But our route to the door was blocked. Somebody stood in the passage.
Hrype said calmly and firmly, ‘She will not go with you, Mercure.’
Mercure spun round and, again, I had that glimpse of something terrible beneath the disguising robes.
But his voice was still sweet and so seductive.
‘Oh, I think she will,’ he said.
He moved so quickly. He lowered his right arm, seemed to reach deep within his voluminous garments, then raised it again.
It was no longer a human arm.
The forelimb was bright, shining silver, and the hand was the paw of a savage animal, with long downward-curving claws that glittered sharp as blades.
One of those dread claws had a small chip on the tip.
He made an inarticulate, bestial sound and lunged at Hrype. He swung the clawed limb, and I heard the whistle as it descended down through the air.
Hrype stepped aside.
Mercure, his own momentum forcing him on past Hrype, turned and tried again. But just as the raised claw was about to home in on Hrype’s throat, a hand caught it from behind.
Twisted it, bent it, caused Mercure to roar with pain as his shoulder dislocated.
He looked wildly around, and his dark presence seemed to fill the narrow passage so that I could not see who had stopped his murderous attack. Then he gave a great cry, and, the pain making him retch, he drove his claw of an arm up towards his own throat and tore it out.
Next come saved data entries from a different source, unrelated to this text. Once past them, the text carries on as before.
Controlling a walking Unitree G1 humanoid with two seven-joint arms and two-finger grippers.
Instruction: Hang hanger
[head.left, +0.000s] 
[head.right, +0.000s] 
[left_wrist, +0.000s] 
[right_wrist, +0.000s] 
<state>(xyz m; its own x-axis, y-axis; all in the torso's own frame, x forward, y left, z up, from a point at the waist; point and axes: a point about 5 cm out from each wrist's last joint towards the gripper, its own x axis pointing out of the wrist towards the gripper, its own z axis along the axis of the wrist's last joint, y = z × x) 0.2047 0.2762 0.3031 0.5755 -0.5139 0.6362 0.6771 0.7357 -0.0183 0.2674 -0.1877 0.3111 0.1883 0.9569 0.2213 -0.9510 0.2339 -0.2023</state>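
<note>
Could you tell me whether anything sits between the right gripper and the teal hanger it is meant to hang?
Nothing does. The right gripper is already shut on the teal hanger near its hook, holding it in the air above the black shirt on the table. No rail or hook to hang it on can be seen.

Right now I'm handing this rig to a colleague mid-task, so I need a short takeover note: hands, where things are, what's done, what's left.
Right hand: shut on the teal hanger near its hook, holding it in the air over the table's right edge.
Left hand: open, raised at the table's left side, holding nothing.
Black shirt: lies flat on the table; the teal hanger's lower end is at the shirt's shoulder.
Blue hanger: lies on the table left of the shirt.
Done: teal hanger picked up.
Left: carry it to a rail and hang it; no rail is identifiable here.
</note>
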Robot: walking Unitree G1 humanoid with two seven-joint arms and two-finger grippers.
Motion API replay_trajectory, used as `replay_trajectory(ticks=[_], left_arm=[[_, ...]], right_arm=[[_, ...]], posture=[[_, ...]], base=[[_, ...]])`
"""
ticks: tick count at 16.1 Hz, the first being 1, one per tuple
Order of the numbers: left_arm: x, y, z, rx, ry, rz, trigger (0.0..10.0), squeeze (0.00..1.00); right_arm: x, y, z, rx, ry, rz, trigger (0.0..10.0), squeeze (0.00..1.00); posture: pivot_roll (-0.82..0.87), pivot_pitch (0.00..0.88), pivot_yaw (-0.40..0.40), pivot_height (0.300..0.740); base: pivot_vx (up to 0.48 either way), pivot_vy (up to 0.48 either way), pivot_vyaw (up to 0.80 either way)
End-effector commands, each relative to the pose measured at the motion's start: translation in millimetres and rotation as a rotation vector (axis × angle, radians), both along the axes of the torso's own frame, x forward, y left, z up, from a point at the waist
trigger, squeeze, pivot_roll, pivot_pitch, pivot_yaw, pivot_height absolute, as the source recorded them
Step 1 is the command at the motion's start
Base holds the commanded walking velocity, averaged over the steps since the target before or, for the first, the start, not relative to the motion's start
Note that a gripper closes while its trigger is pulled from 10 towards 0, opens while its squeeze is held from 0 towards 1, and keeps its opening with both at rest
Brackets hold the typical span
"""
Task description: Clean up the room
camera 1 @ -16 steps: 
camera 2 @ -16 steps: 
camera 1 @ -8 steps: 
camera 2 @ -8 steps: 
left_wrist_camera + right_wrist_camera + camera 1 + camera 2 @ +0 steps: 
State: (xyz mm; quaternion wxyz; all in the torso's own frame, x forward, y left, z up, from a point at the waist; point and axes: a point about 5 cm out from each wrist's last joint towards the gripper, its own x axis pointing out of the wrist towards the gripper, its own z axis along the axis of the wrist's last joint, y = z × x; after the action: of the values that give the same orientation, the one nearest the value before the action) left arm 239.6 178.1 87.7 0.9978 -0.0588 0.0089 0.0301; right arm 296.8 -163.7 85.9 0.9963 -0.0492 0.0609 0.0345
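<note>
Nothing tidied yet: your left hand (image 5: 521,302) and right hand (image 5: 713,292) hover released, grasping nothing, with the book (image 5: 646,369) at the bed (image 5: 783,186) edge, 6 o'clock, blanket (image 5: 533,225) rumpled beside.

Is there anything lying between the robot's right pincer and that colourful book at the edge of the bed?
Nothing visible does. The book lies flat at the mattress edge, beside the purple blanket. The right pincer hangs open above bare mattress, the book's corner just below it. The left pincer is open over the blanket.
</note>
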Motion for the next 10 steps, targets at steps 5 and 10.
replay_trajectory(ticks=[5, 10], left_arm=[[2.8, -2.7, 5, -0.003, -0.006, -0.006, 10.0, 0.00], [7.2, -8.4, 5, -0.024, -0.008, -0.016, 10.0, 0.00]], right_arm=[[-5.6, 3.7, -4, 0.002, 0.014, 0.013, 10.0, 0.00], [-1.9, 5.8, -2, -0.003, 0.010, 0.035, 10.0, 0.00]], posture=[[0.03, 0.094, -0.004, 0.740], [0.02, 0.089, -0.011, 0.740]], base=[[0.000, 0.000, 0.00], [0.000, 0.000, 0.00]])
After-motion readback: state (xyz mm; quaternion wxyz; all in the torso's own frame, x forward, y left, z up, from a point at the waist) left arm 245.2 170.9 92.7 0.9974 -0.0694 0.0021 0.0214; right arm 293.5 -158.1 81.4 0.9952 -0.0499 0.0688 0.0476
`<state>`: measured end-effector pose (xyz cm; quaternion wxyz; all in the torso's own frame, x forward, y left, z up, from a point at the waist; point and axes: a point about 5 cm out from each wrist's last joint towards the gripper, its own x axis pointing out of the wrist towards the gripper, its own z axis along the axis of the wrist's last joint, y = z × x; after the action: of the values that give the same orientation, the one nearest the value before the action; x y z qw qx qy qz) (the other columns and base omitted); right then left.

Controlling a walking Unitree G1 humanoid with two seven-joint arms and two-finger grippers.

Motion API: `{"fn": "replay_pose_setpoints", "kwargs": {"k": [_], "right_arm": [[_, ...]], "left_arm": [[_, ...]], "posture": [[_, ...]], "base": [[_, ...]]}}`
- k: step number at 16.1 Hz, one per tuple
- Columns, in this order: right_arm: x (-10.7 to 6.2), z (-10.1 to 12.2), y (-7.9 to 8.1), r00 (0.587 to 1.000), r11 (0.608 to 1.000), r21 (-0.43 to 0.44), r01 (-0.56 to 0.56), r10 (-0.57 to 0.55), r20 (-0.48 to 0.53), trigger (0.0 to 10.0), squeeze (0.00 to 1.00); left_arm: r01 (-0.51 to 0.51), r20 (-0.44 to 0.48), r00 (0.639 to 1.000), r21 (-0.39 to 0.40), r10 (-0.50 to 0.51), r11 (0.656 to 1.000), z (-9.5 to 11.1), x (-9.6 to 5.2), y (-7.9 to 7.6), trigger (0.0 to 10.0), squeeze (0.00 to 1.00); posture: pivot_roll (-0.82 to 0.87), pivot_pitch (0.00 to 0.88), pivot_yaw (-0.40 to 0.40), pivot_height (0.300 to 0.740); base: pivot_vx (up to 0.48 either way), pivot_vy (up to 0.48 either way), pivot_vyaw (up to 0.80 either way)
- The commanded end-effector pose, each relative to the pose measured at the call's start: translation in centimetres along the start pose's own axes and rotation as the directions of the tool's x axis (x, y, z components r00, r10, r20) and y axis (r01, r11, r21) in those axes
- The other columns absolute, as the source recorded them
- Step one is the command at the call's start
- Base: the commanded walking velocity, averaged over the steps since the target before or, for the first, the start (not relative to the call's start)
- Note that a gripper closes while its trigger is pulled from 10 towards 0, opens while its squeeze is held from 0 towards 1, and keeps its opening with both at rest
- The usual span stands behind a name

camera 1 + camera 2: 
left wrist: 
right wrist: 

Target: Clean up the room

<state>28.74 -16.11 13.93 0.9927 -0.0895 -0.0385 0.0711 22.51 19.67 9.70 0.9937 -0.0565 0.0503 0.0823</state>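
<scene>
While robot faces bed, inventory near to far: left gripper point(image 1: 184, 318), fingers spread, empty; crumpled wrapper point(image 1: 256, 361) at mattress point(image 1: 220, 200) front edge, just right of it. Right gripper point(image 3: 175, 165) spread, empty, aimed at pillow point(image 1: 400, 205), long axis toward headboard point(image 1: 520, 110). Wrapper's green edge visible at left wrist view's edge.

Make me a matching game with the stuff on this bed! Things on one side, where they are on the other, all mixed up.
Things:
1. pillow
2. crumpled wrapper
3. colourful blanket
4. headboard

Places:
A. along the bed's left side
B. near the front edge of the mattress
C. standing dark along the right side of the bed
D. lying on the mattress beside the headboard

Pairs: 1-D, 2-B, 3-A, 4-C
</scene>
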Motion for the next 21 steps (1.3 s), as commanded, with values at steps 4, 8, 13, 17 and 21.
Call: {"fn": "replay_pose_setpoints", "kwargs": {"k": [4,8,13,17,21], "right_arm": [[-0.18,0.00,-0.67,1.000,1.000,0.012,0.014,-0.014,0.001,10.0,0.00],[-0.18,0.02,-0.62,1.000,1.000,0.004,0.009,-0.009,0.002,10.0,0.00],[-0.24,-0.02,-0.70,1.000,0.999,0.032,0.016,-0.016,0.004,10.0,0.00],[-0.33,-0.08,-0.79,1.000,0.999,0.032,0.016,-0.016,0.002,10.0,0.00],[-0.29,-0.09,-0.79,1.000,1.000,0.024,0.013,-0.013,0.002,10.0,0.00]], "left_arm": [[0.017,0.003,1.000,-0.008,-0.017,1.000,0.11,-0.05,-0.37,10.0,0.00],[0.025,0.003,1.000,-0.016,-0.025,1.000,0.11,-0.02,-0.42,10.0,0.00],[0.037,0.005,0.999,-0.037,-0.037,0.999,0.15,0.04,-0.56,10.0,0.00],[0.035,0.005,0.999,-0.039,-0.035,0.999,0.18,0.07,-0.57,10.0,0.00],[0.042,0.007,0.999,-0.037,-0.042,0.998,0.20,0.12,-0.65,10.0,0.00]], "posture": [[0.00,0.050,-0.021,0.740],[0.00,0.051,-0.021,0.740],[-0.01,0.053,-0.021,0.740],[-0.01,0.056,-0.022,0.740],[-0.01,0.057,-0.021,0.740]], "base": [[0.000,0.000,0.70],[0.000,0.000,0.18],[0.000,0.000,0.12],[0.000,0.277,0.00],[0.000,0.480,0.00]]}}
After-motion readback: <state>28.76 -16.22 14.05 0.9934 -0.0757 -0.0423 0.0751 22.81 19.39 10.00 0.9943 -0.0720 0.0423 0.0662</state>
He must have died almost instantly. Released, all the strength – his strength – left me and I fell to the ground. I felt arms around me, and Gurdyman’s voice in my ear whispered words of comfort, reassurance.
I looked up. Hrype stood over us, and I couldn’t read the expression on his face. He seemed different, but I did not know what had changed.
But there had been someone else…
Mercure had had the ascendancy, for Gurdyman and I were already under his spell and Hrype surely could not have held out for long. Another’s hand had grabbed Mercure’s wrist, and that action had saved us all.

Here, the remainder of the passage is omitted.